What is expected:
Please reproduce the data below exactly, from the first line to the last.

Given information:
_ _ _ _ _ _ _

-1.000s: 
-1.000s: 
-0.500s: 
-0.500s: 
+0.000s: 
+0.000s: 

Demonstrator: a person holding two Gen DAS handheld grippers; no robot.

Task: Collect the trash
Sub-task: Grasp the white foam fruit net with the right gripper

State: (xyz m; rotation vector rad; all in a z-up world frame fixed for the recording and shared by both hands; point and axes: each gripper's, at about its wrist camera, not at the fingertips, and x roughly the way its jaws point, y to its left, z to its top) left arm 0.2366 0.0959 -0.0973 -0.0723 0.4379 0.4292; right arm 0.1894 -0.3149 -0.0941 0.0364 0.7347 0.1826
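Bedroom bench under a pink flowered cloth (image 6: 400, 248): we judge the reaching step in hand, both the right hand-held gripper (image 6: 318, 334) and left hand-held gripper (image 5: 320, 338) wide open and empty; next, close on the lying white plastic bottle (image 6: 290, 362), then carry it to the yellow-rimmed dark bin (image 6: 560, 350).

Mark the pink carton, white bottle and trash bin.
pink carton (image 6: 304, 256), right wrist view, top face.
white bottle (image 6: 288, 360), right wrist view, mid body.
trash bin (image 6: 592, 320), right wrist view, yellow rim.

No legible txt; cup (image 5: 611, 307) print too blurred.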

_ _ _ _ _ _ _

Reply to the exercise:
-1.000s: 
-1.000s: 
-0.500s: 
-0.500s: 
+0.000s: 
+0.000s: 

Demonstrator: a person holding two Gen DAS handheld grippers; no robot.

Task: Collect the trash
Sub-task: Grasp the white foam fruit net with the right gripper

State: (xyz m; rotation vector rad; all in a z-up world frame fixed for the recording and shared by both hands; point and axes: each gripper's, at about its wrist camera, not at the fingertips, and x roughly the way its jaws point, y to its left, z to its top) left arm 0.2366 0.0959 -0.0973 -0.0723 0.4379 0.4292; right arm 0.1894 -0.3149 -0.0941 0.0364 0.7347 0.1826
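Bedroom bench under a pink flowered cloth (image 6: 400, 248): we judge the reaching step in hand, both the right hand-held gripper (image 6: 318, 334) and left hand-held gripper (image 5: 320, 338) wide open and empty; next, close on the lying white plastic bottle (image 6: 290, 362), then carry it to the yellow-rimmed dark bin (image 6: 560, 350).

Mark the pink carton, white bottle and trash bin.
pink carton (image 6: 304, 256), right wrist view, top face.
white bottle (image 6: 288, 360), right wrist view, mid body.
trash bin (image 6: 592, 320), right wrist view, yellow rim.

No legible txt; cup (image 5: 611, 307) print too blurred.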

Output for the exercise is complete.